Most westernoids know about Beria is from the death of Stalin movie which is completely inaccurate so I’m asking is, are the rape accusations against him real, and are they even relevant?

  • Alaskaball [comrade/them]A
    ·
    10 months ago

    I've put Beria on a list of matters that I feel I would need to dedicate a good deal of time to investigating before I'd feel comfortable committing to any particular position tbh. He's definitely one of the more controversial figures and he is clouded by anti-communist rhetoric, by anti-Stalin rhetoric both external to and internal to the CPSU, and it's very difficult to get a good read on the situation imo.

    This is my stance on it with an inclusion on the fact that the definitive truth on the man and his actions is trapped within the Russian archives, therefore we can never be truly certain one way or another.

    • ReadFanon [any, any]
      ·
      10 months ago

      Yeah.

      If you want to get tin-foily with me I could see there being a conspiracy to keep Beria's actions and the reasons for them sequestered away in the archives out of reach of anyone because revealing the truth would run counter to the prevailing narratives and this info would vindicate Stalin and Beria.

      I know this next bit is a line that needs to be dropped on libs more than it does on socialists but it's always worth keeping in mind that propaganda is less often inventing a fictitious narrative than it is in creating a high noise:signal ratio or in curating the narrative by selecting what gets emphasised, at least in the way we're exposed to propaganda in the west today.
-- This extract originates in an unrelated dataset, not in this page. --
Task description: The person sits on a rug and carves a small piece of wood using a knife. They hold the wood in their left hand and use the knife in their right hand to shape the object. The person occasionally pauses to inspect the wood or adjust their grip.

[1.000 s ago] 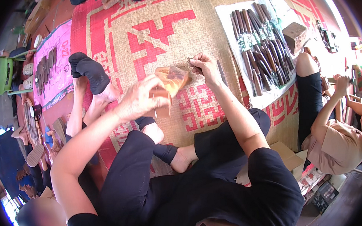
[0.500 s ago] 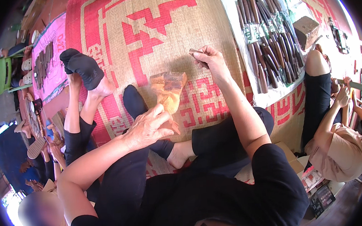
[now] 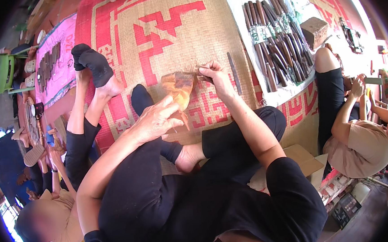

With that in mind it'd be pretty funny if the reason why Beria's stuff is still sealed is because there's incontrovertible evidence that proves that the Doctor's Plot was real or that the Katyn Massacre was done by the Nazis or that the purges were absolutely a necessity. That sort of thing.

      I doubt we're ever going to know the truth about this but when there was a massive airing of grievances against Stalin beginning with the "Secret" Speech and Beria was privy to a whole lot of the excesses of the USSR, if not enacting them directly himself, so it does seem like a glaring inconsistency that they didn't unseal his stuff.

      On the other hand it could just be that there's sensitive stuff and state secrets that the USSR and Russia didn't want going public but that's a far less salacious take so it's less fun to speculate about. (Heck, call me a true believer but there's no reason why it couldn't be both...)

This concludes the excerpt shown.